9. | CONSULTING AND OTHER AGREEMENTS |
The following agreements were entered into or remained in force during the period ended March 31, 2020:
Consulting Agreement with Fountainhead
In March 2017 and effective April 1, 2017, the Company amended the Fountainhead Consulting Agreement (“the Amended Agreement”). Under the Amended Agreement, fees of $450,000 are payable to Fountainhead, with an option to receive $5,000 per month in cash and the remainder payable in Company Common Stock issued at the higher of $0.21 and the average price for the 30 days prior to issuance, and deliverable at the end of each fiscal quarter. The Consulting Agreement also contains provisions for Fountainhead to receive a higher proportion of its fees in cash subject to certain future liquidity events and Board approval.
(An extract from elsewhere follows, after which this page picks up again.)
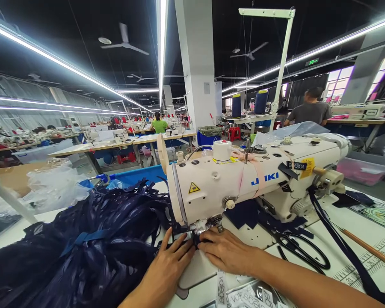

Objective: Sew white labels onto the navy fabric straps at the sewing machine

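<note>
A white JUKI sewing machine [211, 184] stands before me. My left hand [173, 261] lies flat on the bed left of the needle area, its fingers stretched out and apart. On the other side, my right hand [224, 250] has its fingers bent and pressed together close under the presser foot area. A small piece of navy fabric [196, 239] shows between the two hands; its far part is hidden under the machine head. To the left of my left hand spreads a large heap of navy fabric strips [109, 222], bound with a blue band [86, 236].
Black scissors [303, 252] lie right of my forearm, near an orange-handled tool [367, 246] and a hanging navy strip [340, 239]. Printed labels [250, 297] lie at the front. Dark thread cones [261, 102] stand behind. Co-workers sit farther off, one in a grey shirt [309, 112].
</note>
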Available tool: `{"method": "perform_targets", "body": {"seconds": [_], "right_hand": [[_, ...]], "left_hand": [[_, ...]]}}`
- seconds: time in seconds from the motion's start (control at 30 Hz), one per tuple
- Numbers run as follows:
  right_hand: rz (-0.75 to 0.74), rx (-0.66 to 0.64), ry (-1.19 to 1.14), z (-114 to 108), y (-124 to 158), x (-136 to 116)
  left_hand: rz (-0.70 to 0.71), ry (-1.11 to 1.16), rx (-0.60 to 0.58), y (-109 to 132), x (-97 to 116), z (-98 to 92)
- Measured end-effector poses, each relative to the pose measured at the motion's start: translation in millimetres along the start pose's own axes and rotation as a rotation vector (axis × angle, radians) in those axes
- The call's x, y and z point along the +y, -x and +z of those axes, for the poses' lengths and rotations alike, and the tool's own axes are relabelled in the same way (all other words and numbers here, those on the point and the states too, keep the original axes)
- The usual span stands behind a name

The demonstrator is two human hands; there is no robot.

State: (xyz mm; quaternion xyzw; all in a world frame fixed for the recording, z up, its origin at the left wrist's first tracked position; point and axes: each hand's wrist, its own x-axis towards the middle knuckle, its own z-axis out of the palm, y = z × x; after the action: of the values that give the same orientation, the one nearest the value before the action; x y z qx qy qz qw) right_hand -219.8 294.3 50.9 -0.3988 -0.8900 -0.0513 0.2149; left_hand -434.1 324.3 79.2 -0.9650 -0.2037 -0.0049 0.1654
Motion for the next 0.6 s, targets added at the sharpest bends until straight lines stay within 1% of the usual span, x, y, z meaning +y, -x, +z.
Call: {"method": "perform_targets", "body": {"seconds": [0.1,0.2,0.37,0.5,0.6], "right_hand": [[0.007,-0.017,0.005,-1,0,-1],[0.016,-0.021,0.017,0,0,-2],[0.018,-0.025,0.040,3,0,-2],[0.047,-0.071,0.042,1,-2,-4],[0.088,-0.107,-0.007,-3,-4,-4]], "left_hand": [[0.005,0.023,-0.015,-1,-2,1.2],[0.001,0.060,-0.038,0,-3,9.1],[-0.052,0.083,-0.021,0,-5,22.9],[-0.094,0.115,-0.024,-2,-8,24.3],[-0.112,0.135,-0.033,-5,-10,22.8]]}}
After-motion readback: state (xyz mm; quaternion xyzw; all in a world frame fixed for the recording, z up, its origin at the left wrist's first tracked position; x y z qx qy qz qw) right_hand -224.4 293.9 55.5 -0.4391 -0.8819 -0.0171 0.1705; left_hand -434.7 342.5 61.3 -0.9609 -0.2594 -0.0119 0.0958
Under the terms of the Amended Agreement, Fountainhead provides the executive management team of the Company, including the positions of CEO, President and CFO, whose employment agreements with the Company stipulate they receive no remuneration from the Company.
During the three months ended March 31, 2020 and March 31, 2019, under the terms of the Amended Agreement, Fountainhead received total fees of $133,500, which were paid through the issuance of 535,714 shares of Company Common Stock.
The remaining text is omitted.